1.1: Extract Metadata and Build Database Locally 

On a machine with access to your D365 F&O packages: 

1     # Clone the repository 

2     git clone https://github.com/dynamics365ninja/d365fo-mcp-server.git 

3     cd d365fo-mcp-server 

4      

5     # Install dependencies 

6     npm install 

7      

8     # Copy and configure environment 

9     copy .env.example .env 

10      

11     # Edit .env with your paths 

12     notepad .env 

Configure .env: 

1     # Path to D365 F&O packages (e.g., from UDE or build VM) 

2     PACKAGES_PATH=K:\AosService\PackagesLocalDirectory 

3      

4     # Your custom models (comma-separated) 

5     CUSTOM_MODELS=ContosoWarehouse,ContosoFinance,ContosoSCM 

6      

7     # Include ISV models for full coverage 

8     INCLUDE_ISV_MODELS=true 

9      

10     # MCP Server Port (local only, Azure will use 443) 

11     PORT=3000 

12      

13     # Logging level 

14     LOG_LEVEL=info 

Alternative: Auto-detect UDE configuration: 

1     npm run select-config 

This script automatically detects your Power Platform Tools/UDE installation and configures paths4. 

1.2: Extract and Build 

This is the most time-consuming step (10-90 minutes depending on model count): 

1     # Extract XML metadata from all packages 

2     npm run extract-metadata 

3      

4     # Expected output: 

5     # ✓ Extracted metadata from 584,799 symbols 

6     # ✓ Database size: ~1.2 GB 

7     # ✓ Labels extracted: 19M+ across 70 languages (~8 GB) 

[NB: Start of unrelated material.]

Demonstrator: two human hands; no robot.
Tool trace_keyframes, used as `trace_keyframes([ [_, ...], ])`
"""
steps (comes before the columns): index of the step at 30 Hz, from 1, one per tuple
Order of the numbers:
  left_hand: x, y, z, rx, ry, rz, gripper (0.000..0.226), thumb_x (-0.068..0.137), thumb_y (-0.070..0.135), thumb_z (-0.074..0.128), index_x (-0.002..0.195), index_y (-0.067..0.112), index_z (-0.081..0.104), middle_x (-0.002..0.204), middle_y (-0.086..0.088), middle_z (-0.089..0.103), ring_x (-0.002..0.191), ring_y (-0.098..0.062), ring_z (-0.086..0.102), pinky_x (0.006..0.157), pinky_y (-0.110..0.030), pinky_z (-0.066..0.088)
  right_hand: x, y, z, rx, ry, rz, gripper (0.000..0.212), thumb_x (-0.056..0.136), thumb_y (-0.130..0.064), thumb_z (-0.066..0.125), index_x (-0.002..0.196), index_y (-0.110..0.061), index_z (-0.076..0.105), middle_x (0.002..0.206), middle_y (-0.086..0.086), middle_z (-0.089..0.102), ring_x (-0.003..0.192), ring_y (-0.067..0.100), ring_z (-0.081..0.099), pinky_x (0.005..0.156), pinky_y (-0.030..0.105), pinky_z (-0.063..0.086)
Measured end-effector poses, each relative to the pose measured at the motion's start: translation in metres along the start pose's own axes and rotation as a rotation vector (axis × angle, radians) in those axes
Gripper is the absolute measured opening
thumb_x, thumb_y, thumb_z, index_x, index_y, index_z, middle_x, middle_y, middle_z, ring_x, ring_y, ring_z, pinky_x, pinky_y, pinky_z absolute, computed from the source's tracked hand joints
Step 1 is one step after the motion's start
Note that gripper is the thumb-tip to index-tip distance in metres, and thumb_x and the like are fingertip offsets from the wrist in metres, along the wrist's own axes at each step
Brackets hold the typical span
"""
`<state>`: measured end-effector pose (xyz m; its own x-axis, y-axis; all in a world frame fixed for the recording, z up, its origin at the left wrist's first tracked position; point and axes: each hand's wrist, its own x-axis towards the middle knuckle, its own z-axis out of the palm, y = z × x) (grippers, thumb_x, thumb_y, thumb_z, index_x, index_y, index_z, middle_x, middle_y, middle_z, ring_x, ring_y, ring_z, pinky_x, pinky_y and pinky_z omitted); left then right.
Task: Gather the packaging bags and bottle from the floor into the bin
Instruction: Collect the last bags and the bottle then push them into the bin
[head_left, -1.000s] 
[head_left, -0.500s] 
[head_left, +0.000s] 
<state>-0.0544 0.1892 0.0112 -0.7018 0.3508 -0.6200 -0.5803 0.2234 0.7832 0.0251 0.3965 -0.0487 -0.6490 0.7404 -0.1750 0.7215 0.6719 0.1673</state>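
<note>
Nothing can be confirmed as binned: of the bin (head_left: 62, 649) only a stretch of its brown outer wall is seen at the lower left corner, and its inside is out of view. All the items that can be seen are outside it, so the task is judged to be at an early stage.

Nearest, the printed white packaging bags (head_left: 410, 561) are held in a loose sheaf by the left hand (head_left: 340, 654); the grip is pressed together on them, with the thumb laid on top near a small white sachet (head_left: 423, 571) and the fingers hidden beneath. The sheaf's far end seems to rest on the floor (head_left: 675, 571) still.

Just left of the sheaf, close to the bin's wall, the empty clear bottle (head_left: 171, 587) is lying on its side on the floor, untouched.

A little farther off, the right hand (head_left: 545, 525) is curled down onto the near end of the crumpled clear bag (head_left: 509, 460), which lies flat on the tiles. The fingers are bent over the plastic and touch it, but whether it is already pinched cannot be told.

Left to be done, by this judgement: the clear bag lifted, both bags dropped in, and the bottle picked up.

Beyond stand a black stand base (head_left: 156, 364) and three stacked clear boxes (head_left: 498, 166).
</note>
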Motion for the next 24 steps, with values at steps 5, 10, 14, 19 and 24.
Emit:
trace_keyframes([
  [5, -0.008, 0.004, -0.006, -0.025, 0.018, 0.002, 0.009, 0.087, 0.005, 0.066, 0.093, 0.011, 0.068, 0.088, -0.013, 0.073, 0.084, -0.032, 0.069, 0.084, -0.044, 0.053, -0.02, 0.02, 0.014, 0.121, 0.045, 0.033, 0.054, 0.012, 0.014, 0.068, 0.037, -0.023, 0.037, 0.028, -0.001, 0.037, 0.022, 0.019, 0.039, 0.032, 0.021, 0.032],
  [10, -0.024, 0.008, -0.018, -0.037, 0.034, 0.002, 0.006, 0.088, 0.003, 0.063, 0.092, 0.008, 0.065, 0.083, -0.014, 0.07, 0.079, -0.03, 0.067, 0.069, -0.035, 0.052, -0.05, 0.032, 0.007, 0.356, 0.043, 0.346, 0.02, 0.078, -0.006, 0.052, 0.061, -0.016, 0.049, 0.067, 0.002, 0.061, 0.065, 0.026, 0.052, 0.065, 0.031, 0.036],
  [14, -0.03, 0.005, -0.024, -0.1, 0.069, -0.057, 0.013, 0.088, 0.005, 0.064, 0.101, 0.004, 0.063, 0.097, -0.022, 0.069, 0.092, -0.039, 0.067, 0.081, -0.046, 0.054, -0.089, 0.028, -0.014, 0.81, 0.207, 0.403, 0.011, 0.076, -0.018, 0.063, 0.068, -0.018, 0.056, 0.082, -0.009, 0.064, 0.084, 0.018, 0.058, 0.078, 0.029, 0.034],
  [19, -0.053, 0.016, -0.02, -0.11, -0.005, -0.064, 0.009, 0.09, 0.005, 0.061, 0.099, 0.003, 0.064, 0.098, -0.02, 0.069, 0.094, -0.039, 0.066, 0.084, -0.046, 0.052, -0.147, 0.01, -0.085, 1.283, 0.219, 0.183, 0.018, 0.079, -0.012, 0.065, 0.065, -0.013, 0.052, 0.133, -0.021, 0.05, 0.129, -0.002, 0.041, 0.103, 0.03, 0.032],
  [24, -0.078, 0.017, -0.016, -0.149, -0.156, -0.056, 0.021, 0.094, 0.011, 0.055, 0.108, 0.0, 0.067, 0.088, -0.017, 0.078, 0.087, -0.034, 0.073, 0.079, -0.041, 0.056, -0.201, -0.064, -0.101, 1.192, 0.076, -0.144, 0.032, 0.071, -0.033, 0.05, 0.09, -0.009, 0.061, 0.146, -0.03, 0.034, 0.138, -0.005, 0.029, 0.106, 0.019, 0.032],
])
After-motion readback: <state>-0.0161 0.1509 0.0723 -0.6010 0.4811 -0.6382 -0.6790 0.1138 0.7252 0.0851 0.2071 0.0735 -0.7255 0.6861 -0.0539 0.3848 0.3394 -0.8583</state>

8     # ✓ Duration: 45 minutes 

9      

10     # Build SQLite FTS5 index 

11     npm run build-database 

12      

13     # Expected output: 

14     # ✓ Created SQLite database: ./database/d365fo-symbols.db 

15     # ✓ Indexed 584,799 symbols with FTS5 

16     # ✓ Index size: ~1.5 GB 

17     # ✓ Duration: 12 minutes 

Output artifacts: 

1     ./database/ 

2     ├── d365fo-symbols.db       (~1.5 GB - main symbols database) 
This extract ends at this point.